Today in Mr. Basketmaker’s workshop, he was finishing up making a batch of a brand new weaving tool he created…


And back in my studio, I was designing a little package for the tool to go in. Almost done with that. And when I get final approval from the ‘boss man’ I will write more about his new nifty invention.

Five Questions Friday: Uh Oh, I’m in Trouble

Q: What do you think of the accents up here in Minnesota?
Eric: I love their accent. How can you not love the MinnaSoHda accent? It has to be my favorite in this country.

Q: What is that you’re drinking?
Eric: It’s a beer that Jean has, called Premium Grain Belt.
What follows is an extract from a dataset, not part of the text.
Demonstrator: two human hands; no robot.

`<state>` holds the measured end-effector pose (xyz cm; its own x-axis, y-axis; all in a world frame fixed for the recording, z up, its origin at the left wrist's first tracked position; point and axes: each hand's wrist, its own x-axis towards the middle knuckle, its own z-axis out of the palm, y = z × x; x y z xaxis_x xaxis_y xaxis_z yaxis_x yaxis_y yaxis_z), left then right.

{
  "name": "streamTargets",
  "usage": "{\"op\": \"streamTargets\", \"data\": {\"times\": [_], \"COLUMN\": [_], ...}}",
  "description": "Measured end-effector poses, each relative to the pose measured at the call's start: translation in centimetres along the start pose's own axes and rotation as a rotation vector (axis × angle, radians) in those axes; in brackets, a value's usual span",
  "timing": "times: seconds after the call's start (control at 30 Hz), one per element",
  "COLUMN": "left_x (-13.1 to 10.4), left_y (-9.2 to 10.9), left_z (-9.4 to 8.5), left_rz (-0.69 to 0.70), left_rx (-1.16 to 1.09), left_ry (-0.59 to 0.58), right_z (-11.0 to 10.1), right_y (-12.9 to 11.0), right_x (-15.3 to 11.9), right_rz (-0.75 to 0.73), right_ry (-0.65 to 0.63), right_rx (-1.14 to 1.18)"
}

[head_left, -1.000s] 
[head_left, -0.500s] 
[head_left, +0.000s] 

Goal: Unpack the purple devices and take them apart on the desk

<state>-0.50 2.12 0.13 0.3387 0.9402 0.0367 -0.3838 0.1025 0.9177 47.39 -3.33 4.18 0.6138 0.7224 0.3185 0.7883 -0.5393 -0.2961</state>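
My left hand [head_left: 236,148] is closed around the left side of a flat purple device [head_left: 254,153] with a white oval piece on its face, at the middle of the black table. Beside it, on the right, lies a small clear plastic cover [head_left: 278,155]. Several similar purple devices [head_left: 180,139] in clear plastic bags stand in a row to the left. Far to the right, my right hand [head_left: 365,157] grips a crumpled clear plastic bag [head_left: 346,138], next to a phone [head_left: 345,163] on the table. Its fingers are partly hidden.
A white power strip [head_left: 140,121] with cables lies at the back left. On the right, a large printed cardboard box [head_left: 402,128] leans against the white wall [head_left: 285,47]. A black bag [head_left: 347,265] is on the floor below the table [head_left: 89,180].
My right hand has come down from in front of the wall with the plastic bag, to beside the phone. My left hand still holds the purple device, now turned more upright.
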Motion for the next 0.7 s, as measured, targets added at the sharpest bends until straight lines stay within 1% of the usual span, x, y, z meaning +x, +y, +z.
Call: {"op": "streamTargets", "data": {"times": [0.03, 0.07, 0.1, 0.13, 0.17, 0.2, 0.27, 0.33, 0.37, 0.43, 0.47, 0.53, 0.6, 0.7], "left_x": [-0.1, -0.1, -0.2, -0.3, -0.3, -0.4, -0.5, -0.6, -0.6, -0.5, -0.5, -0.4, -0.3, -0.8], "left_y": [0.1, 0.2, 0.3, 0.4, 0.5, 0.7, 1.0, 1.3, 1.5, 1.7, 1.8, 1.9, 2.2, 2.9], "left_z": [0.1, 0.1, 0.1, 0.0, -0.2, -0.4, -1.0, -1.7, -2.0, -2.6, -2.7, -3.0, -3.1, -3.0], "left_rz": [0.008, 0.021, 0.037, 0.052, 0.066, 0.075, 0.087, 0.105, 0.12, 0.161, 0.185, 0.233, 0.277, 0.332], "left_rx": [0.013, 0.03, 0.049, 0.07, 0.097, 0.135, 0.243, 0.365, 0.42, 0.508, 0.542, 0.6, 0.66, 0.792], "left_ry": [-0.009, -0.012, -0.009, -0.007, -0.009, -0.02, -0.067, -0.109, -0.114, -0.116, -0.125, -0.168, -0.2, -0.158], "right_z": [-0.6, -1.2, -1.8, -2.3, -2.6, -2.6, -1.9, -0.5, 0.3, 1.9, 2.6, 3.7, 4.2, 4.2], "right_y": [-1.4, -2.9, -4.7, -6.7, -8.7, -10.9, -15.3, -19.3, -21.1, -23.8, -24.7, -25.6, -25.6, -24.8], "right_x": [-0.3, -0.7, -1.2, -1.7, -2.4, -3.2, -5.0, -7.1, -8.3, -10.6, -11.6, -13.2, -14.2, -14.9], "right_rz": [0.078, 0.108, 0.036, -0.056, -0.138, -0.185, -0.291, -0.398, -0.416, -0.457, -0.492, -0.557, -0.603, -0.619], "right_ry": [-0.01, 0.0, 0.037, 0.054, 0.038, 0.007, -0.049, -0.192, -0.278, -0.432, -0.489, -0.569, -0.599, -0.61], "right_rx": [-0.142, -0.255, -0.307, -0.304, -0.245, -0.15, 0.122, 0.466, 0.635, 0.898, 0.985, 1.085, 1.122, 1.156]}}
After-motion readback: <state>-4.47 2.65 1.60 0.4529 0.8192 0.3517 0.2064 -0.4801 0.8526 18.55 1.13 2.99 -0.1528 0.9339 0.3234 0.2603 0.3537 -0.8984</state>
Q: I never heard of it. Have you?
Eric: I haven’t either. Guess it’s been a legendary beer up here in Minnesota for a hundred years. I can’t believe I never heard of it before. Especially with a tagline on the bottle that says “A friendly beer.” I would have remembered something like that.

Q: When was the last time you were in Minnesota teaching a workshop?
Eric: Me and my students were trying to figure that out this morning. It was either in 2007 or 2008. We could only pin it down to those years.
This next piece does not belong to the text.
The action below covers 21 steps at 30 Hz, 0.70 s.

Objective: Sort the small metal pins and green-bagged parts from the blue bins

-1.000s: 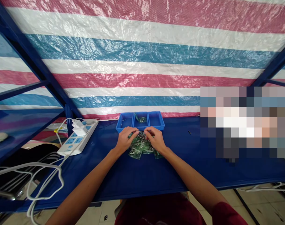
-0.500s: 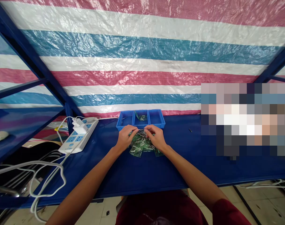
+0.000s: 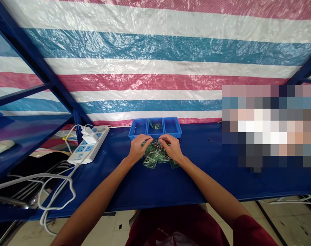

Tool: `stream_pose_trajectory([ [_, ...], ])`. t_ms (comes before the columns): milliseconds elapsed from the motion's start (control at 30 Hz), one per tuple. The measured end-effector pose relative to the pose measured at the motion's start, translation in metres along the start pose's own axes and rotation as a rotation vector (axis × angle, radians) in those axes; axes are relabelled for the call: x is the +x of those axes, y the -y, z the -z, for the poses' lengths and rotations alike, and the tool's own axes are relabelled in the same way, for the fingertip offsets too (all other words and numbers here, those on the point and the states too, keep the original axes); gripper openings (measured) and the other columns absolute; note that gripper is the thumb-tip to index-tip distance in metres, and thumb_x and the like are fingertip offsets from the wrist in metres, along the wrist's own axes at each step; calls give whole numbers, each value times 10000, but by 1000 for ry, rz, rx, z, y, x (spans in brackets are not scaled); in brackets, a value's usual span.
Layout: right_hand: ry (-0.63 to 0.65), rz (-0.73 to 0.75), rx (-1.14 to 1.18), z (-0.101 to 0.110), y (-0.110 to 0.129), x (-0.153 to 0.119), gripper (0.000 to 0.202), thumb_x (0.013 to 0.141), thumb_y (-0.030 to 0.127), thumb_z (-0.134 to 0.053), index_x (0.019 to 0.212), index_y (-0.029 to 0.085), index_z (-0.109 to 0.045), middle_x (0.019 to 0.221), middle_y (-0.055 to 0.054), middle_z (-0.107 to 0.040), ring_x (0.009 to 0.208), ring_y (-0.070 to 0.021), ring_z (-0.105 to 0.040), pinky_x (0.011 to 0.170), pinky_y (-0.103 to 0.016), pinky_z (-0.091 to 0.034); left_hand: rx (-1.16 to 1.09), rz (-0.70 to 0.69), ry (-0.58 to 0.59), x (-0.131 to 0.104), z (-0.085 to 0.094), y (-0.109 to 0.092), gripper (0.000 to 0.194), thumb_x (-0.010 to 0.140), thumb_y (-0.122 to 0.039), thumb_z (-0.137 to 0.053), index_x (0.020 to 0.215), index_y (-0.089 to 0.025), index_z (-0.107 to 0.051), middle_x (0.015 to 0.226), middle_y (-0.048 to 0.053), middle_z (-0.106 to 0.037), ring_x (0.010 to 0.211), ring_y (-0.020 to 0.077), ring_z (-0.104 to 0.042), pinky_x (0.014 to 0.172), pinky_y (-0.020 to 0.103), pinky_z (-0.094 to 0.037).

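Note:
My left hand (image 3: pixel 139 147) and my right hand (image 3: pixel 172 147) face each other, fingers pinched on the two ends of a thin, light rod (image 3: pixel 156 138). Below and between them lies a pile of green-tinted clear packets (image 3: pixel 155 155) with small metallic pieces. Just behind my hands stands a blue tray (image 3: pixel 181 132) with three compartments. Its middle compartment holds a green packet (image 3: pixel 155 125); the left one has a thin piece in it.
A white power strip (image 3: pixel 88 147) with a plugged-in charger (image 3: pixel 89 135) and cables lies on the left of the blue table (image 3: pixel 155 191). A small dark piece (image 3: pixel 209 140) lies to the right. The far right is pixelated.
The view has shifted slightly, so the table and tray appear a little higher and further right. Both hands keep their pinch on the thin rod.

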State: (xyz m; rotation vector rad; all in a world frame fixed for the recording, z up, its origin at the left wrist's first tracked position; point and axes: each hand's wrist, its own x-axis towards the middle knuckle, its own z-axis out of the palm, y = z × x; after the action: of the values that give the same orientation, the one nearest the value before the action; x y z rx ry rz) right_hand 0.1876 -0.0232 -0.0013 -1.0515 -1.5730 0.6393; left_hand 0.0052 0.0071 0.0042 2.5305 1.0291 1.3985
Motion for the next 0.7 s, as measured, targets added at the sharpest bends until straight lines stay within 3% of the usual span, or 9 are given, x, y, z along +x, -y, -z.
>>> stream_pose_trajectory([
  [100,-14,19,13,0,0,0,223,887,378,-510,831,192,-622,751,-16,-636,540,-122,-577,561,-248,-477,-34,-26,-29,1,-1,-1,188,916,-321,-554,925,-163,-656,780,41,-679,731,151,-624,727,271,-494],
  [300,-21,39,4,-1,-4,0,208,891,360,-516,869,190,-634,754,-17,-642,555,-124,-581,570,-249,-482,-58,-36,-18,3,1,-3,175,924,-263,-534,833,-163,-645,799,52,-683,776,156,-626,763,273,-486],
  [567,-35,71,-6,-2,-5,0,224,888,367,-520,844,188,-647,789,-28,-661,584,-126,-591,599,-254,-496,-128,68,6,3,3,-5,242,920,-289,-516,770,-161,-655,766,52,-677,754,159,-613,745,273,-477],
  [700,-19,91,-26,-1,-4,-1,241,903,375,-501,835,190,-639,794,-32,-654,630,-134,-593,614,-254,-489,-231,206,0,5,3,-4,228,879,-351,-574,815,-167,-694,794,48,-698,713,158,-614,695,266,-485],
])
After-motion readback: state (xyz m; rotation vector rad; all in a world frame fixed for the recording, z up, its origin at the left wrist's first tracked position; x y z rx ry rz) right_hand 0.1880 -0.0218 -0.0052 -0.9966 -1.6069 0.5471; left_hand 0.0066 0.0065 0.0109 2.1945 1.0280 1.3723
Q: I’m really afraid to ask this last question because I have a pretty good idea of what it’s going to be…What annoyed you this week?
Eric: You (the basketmaker’s wife who should have known better) ripping out all my uprights when you walked over one of my weavers that got caught in your shoe or something and you kept on going, in front of all my students!(editor’s note: I apologized profusely! I still feel bad about it. The picture shows the aftermath…)


Hey, Not Without Me!

Like clockwork, when Eric starts to pack up for a workshop, Chance plants himself next to the boxes. As if we would forget about him!

However, this is another trip Chance will not be going on.

Eric has a workshop with Mary Jo Rushlow at Saltbox Crafters in Connecticut. It’s the annual holiday workshop and it has become a tradition. Not sure how many years he’s been doing the December workshop but he said it’s been a very long time.

Now, a “long time” for Eric could be five years or twenty five years — hard to tell. That’s one of the many, many qualities I love about Eric. He lives in the moment and doesn’t pay close attention to how much time has passed.

Have a great workshop ladies (and Eric) down at Saltbox!